- Novartis’ Leqvio® (inclisiran) showed significant LDL-C reduction as monotherapy in low/moderate ASCVD risk patients in the Phase III V-MONO study, meeting primary endpoints versus placebo and ezetimibe.
- Results from study involving 60,000 patients.
- Leqvio, a biannual siRNA therapy, helps manage cholesterol adherence issues and is approved in nearly 100 countries.
August 28 2024 05:15:49 UTC– Novartis has announced promising results from a study on Leqvio, a treatment aimed at lowering “bad” cholesterol (LDL-C) in people at low to moderate risk of heart disease.
The study, part of a larger research effort called the VictORION program, showed that Leqvio significantly reduced LDL-C levels.

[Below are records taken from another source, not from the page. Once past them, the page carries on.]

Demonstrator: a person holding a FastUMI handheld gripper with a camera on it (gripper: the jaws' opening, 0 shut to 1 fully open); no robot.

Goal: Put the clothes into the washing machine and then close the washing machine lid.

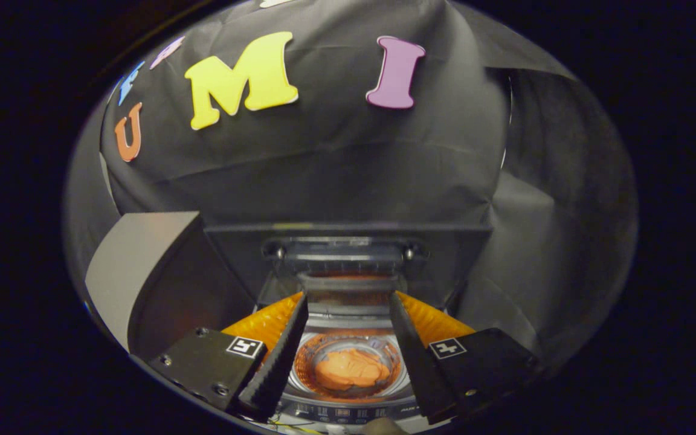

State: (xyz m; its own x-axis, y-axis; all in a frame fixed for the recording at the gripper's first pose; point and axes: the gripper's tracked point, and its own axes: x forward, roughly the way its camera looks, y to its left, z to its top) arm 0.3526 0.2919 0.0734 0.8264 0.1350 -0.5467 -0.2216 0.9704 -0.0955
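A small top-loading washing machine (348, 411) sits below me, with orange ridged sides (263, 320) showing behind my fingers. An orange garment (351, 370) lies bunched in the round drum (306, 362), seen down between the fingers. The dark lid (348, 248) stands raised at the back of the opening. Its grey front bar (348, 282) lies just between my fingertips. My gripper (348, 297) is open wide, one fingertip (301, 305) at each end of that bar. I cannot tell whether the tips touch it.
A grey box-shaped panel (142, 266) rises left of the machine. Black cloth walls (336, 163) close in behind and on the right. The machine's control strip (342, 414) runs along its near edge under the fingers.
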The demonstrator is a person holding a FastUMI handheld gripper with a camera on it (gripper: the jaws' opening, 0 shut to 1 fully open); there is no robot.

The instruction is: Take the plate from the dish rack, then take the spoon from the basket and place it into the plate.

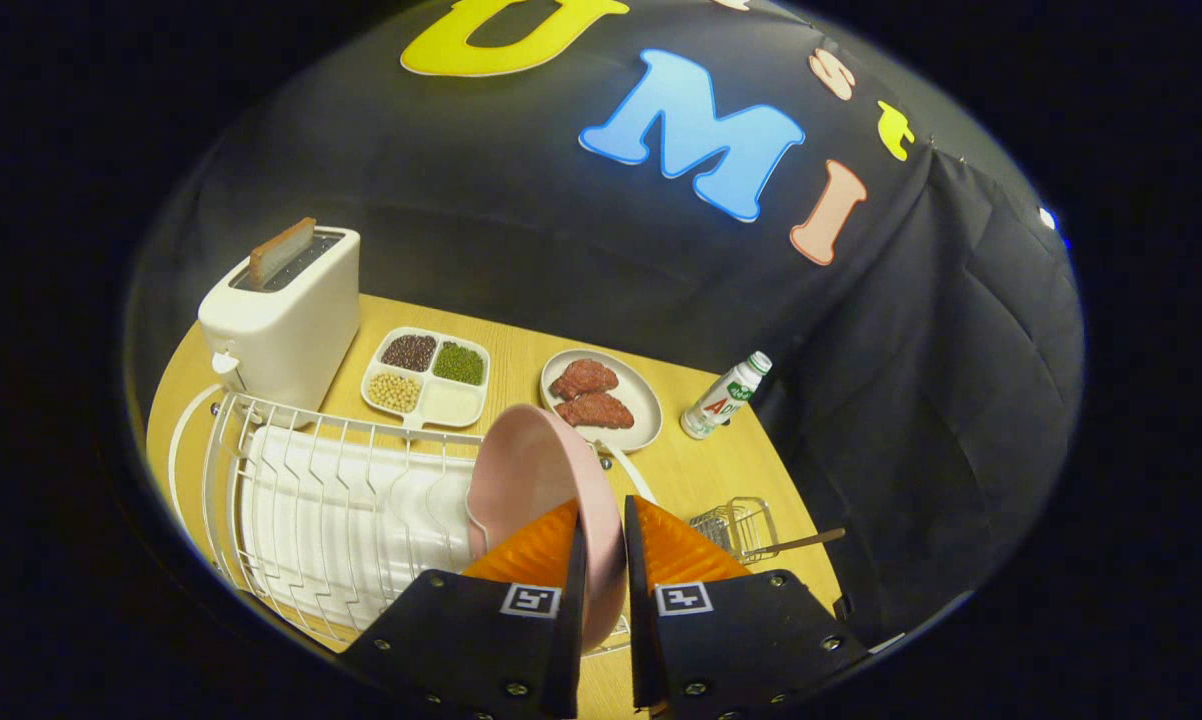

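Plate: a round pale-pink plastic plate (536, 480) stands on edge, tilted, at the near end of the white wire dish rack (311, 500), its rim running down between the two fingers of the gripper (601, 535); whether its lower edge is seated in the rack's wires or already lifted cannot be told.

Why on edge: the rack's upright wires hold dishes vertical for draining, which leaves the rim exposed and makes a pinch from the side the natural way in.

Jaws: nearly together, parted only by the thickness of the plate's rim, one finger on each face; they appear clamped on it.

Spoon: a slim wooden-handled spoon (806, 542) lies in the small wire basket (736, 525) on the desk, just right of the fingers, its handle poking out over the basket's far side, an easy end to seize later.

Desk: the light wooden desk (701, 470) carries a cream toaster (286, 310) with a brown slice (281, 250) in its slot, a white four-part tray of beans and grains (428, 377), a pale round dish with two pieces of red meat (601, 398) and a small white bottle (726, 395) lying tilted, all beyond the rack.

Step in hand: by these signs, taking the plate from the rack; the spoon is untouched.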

Leqvio is a therapy that needs to be taken only twice a year and has already been approved in several countries.
Novartis plans to share these findings with health regulators and continue exploring Leqvio’s potential in preventing heart disease.
Novartis announced positive results from the Phase III V-MONO study on Leqvio, showing significant LDL-C reduction in low to moderate ASCVD risk patients.
Leqvio is a twice-yearly siRNA therapy approved in multiple countries.
Novartis aims to present data to regulatory agencies and continue research on Leqvio for primary and secondary prevention of ASCVD.